In re Kimelman

OPINION OF THE COURT

Per Curiam.

By superseding indictment dated April 7, 2011, the respondent, an attorney and securities trader, was charged, in the United States District Court for the Southern District of New York, with securities fraud (counts 6 and 12) in violation of 15 USC § 78j (b) and § 78ff, and conspiracy to commit securities fraud (count 2) in violation of 18 USC § 371. As summarized therein, from about 2006 through 2008, the respondent was one of several conspirators who engaged in an “insider trading” scheme utilizing nonpublic information provided by certain of the conspirators.

On or about June 13, 2011, upon a jury verdict, the respondent was found guilty under counts 2, 6 and 12 of the superseding indictment (to wit, securities fraud and conspiracy to commit securities fraud).

By judgment dated October 12, 2011, the respondent was sentenced in the United States District Court for the Southern District of New York (Sullivan, J.) to concurrent terms of 30 months imprisonment.

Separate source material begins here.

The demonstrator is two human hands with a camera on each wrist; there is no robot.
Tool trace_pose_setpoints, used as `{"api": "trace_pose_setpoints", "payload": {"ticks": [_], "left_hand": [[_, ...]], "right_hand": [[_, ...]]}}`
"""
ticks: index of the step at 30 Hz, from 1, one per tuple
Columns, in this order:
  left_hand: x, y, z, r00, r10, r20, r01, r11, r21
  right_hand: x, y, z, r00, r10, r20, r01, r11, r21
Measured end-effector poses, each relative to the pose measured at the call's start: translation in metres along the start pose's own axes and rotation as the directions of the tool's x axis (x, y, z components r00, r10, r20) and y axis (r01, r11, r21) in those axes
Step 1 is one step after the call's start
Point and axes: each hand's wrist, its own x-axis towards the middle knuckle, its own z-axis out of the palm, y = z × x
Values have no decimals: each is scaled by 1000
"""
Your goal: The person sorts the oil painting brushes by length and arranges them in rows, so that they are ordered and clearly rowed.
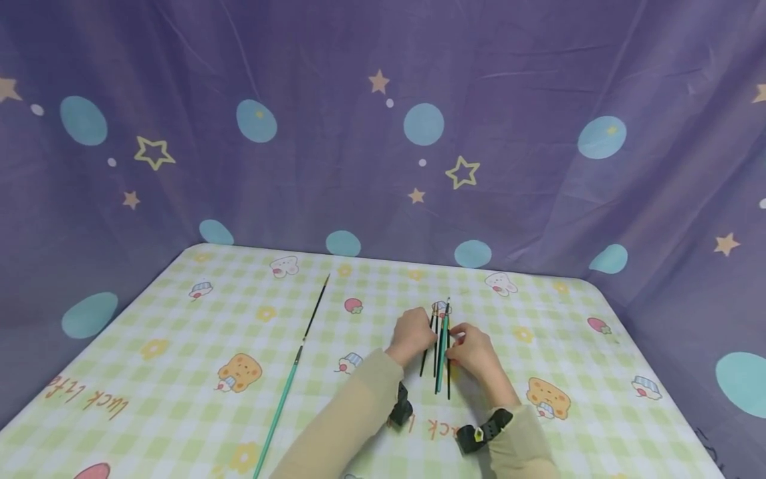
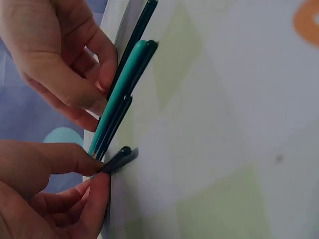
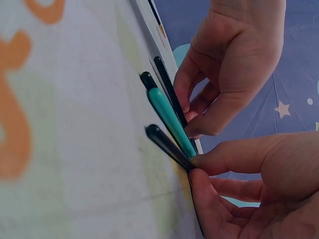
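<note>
Several thin paintbrushes lie side by side on the table, right of its middle in the head view. A teal-handled paintbrush (image 1: 441, 362) is among black-handled ones. My left hand (image 1: 413, 334) is at the left side of the group, its thumb and finger pinching a black paintbrush (image 2: 119, 158) in the left wrist view. From the right side, my right hand (image 1: 477, 351) pinches another black paintbrush (image 3: 167, 144), seen in the right wrist view. The teal handle lies between the two hands. Fingers partly hide the brushes' middles.
To the left, a separate black paintbrush (image 1: 316, 309) and a longer-looking teal paintbrush (image 1: 280, 407) lie almost end to end. A green-checked cloth (image 1: 197, 359) with printed pictures covers the table. Behind it hangs a purple curtain (image 1: 335, 166).
</note>
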Motion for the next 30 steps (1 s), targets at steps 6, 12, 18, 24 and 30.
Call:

The respondent was ordered to surrender on December 12, 2011.

By order of forfeiture filed October 12, 2011, the respondent was directed to disgorge profits in the sum of $289,079, which he realized as part of the criminal scheme.

Pursuant to Judiciary Law § 90 (4) (a), an attorney is automatically disbarred and ceases to be an attorney upon his “convict[ion] of a felony.” Judiciary Law § 90 (4) (e) defines a “felony” as “any criminal offense classified as a felony under the laws of this state or any criminal offense committed in any other state, district, or territory of the United States and classified as a felony therein which if committed within this state, would constitute a felony in this state” (emphasis added). It is well settled that a felony committed under federal law, which is “essentially similar” to a felony under New York Law, triggers automatic disbarment (Matter of Margiotta, 60 NY2d 147, 149 [1983]).

The substantive crimes for which the respondent was convicted were securities fraud, as proscribed by 15 USC § 78j *150(b) and § 78ff, and conspiracy to commit securities fraud, as proscribed by 18 USC § 371. In Matter of Collotta (54 AD3d 98, 99 [2008]), this Court held that

“[t]he federal felony of securities fraud, in violation of 15 USC § 78j (b) and § 78ff, has been held to be essentially similar to the New York felony of fraudulent securities transactions under General Business Law § 352-c (5) and (6) (see Matter of Drescher, 303 AD2d 54 [2003]). Accordingly, it serves as a proper predicate for . . . automatic disbarment” (cf. Matter of Kodsi, 75 AD3d 11 [2010]; Matter of Alarcon, 54 AD3d 101 [2008]).

By virtue of his felony conviction, the respondent was automatically disbarred and ceased to be an attorney pursuant to Judiciary Law § 90 (4) (a).

The respondent has submitted no opposition to the motion of the Grievance Committee for the Ninth Judicial District. Accordingly, the motion to strike the respondent’s name from the roll of attorneys, pursuant to Judiciary Law § 90 (4) (b), is granted to reflect the respondent’s disbarment as of June 13, 2011.

Mastro, A.EJ, Rivera, Skelos, Dillon and Leventhal, JJ., concur.

Ordered that the motion of the Grievance Committee for the Ninth Judicial District is granted; and it is further,

Ordered that pursuant to Judiciary Law § 90, the respondent, Michael Adam Kimelman, is disbarred, effective June 13, 2011, and his name is stricken from the roll of attorneys and counselors-at-law; and it is further,

Ordered that the respondent, Michael Adam Kimelman, shall comply with this Court’s rules governing the conduct of disbarred, suspended, and resigned attorneys (see 22 NYCRR 691.10); and it is further,

Ordered that pursuant to Judiciary Law § 90, the respondent, Michael Adam Kimelman, is commanded to desist and refrain from (1) practicing law in any form, either as principal or as agent, clerk, or employee of another, (2) appearing as an attorney or counselor-at-law before any court, judge, justice, board, commission, or other public authority, (3) giving to another an opinion as to the law or its application or any advice in relation thereto, and (4) holding himself out in any way as an attorney and counselor-at-law; and it is further,

*151Ordered that if the respondent, Michael Adam Kimelman, has been issued a secure pass by the Office of Court Administration, it shall be returned forthwith to the issuing agency and the respondent shall certify to the same in his affidavit of compliance pursuant to 22 NYCRR 691.10 (f).